France’s president, Emmanuel Macron, outlined an ambitious plan for the European Union to create its own tech giants worth over 100 billion euros (over $120 billion) in valuation. The plan is to create ten of them to compete with the U.S. companies that dominate the tech industry across the globe.
The goals mirror a bloc-wide initiative that France is trying to steer, to fund startups in Europe better, especially when they are just starting. Using this plan, the startups can find their way to the big leagues and attract even more money from investors.
Macron’s startup push
Since coming into power in 2017, Macron has been trying to make France a startup nation, which would in turn attract foreign money. He’s been doing this through labor reforms and other methods. France has been trying to create unicorns (startups with a valuation of more than $1 billion).
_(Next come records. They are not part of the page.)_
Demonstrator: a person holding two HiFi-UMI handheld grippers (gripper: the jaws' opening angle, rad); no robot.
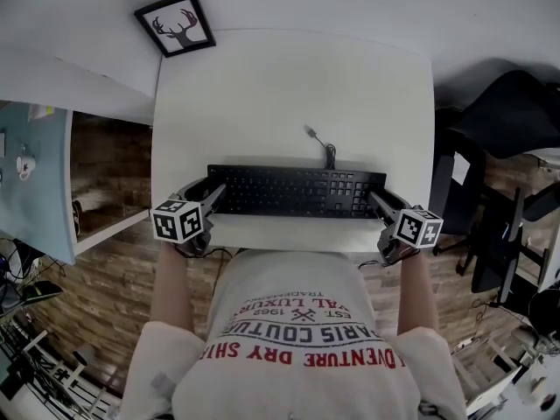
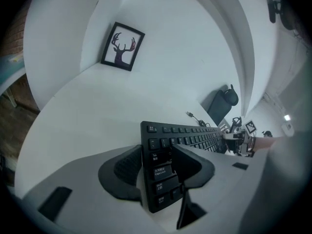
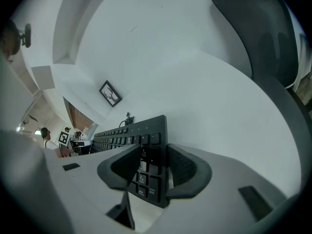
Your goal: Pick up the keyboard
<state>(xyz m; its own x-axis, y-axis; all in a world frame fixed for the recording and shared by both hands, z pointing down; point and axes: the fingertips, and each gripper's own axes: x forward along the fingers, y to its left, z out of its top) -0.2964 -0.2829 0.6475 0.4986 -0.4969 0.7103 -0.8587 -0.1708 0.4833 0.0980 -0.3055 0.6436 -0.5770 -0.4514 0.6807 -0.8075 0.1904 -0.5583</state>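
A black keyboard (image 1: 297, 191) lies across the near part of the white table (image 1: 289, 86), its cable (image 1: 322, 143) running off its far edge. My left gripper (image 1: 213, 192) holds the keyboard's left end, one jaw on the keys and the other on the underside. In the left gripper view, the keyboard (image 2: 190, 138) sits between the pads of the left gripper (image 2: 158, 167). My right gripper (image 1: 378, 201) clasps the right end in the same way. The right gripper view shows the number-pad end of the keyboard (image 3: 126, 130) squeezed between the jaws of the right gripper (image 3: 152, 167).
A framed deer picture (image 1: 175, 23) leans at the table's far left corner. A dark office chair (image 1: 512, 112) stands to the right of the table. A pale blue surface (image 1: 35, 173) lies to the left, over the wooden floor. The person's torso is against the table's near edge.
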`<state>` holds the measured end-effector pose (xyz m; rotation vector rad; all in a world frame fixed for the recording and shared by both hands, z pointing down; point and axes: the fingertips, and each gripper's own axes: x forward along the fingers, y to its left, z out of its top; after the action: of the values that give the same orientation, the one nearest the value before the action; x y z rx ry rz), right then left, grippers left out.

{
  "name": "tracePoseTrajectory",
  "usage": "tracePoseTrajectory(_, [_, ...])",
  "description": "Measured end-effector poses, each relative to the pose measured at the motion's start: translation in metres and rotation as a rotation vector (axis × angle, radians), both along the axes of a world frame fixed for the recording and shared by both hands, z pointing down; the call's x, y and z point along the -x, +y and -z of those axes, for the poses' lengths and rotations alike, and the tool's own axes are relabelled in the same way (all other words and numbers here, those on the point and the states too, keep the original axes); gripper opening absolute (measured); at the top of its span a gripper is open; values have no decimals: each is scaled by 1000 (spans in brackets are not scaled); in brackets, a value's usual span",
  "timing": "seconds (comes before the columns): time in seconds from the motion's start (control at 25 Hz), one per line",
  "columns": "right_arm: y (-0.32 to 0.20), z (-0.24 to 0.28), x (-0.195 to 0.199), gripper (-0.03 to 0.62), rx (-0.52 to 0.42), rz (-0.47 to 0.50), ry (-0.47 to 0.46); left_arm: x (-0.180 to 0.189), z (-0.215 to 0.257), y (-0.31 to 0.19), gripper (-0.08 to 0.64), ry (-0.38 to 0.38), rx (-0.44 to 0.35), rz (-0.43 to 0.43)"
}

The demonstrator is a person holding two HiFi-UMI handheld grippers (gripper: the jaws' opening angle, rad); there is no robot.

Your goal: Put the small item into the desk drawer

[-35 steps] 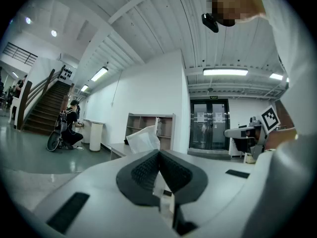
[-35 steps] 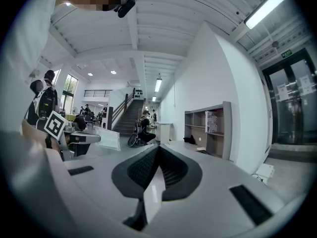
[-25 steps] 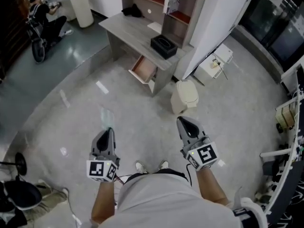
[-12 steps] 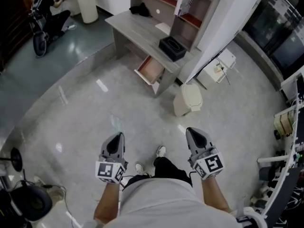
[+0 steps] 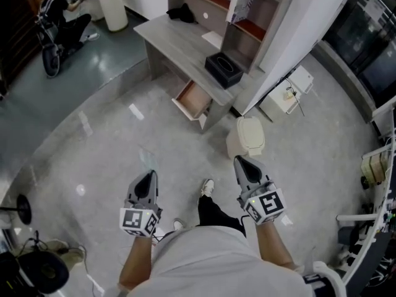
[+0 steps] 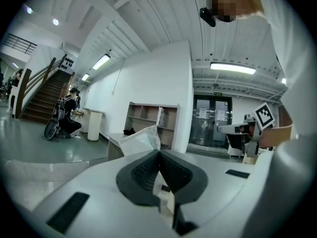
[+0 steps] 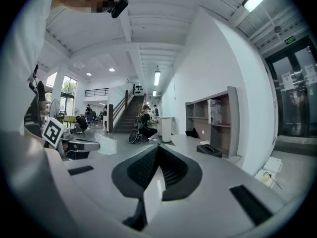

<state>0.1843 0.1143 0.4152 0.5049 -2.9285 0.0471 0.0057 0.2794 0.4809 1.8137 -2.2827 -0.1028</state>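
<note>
Grey ribbed jaws of left gripper (image 5: 148, 174) clenched on small item (image 6: 141, 139): pale, crinkled, translucent packet, probably thin plastic, its corner sticking up past the jaw tips. Right gripper (image 5: 240, 160) closed, nothing between jaws. Change over last second: both grippers carried forward and slightly lower, shoe (image 5: 207, 187) stepped ahead, desk (image 5: 179, 39) a little nearer. Meaning: approach under way, item in transit. Drawer (image 5: 193, 99) already open at desk front, well apart from grippers; placing not begun.
</note>
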Motion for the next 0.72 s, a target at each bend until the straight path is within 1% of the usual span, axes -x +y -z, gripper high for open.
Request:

However, the numbers are still heavily skewed in favour of the Americans. Macron said last year that he expected France to have at least 25 unicorns by 2025. The latest plan to help the bloc’s startups is using funding schemes and bloc-wide finances to encourage venture capitalists to commit money.
An effort that could succeed
The manifesto that is enabling this push to be competitive in the world of tech was signed by about 200 businesses, including startup associations and a variety of companies.
The recommendations to make this happen even faster and better include the modernization of regulations in Europe, as well as the creation of a competitive stock options scheme. With these implemented as part of the initiatives to help Europe’s tech startups grow, there is a good chance that the EU could stop relying on American tech companies for everything.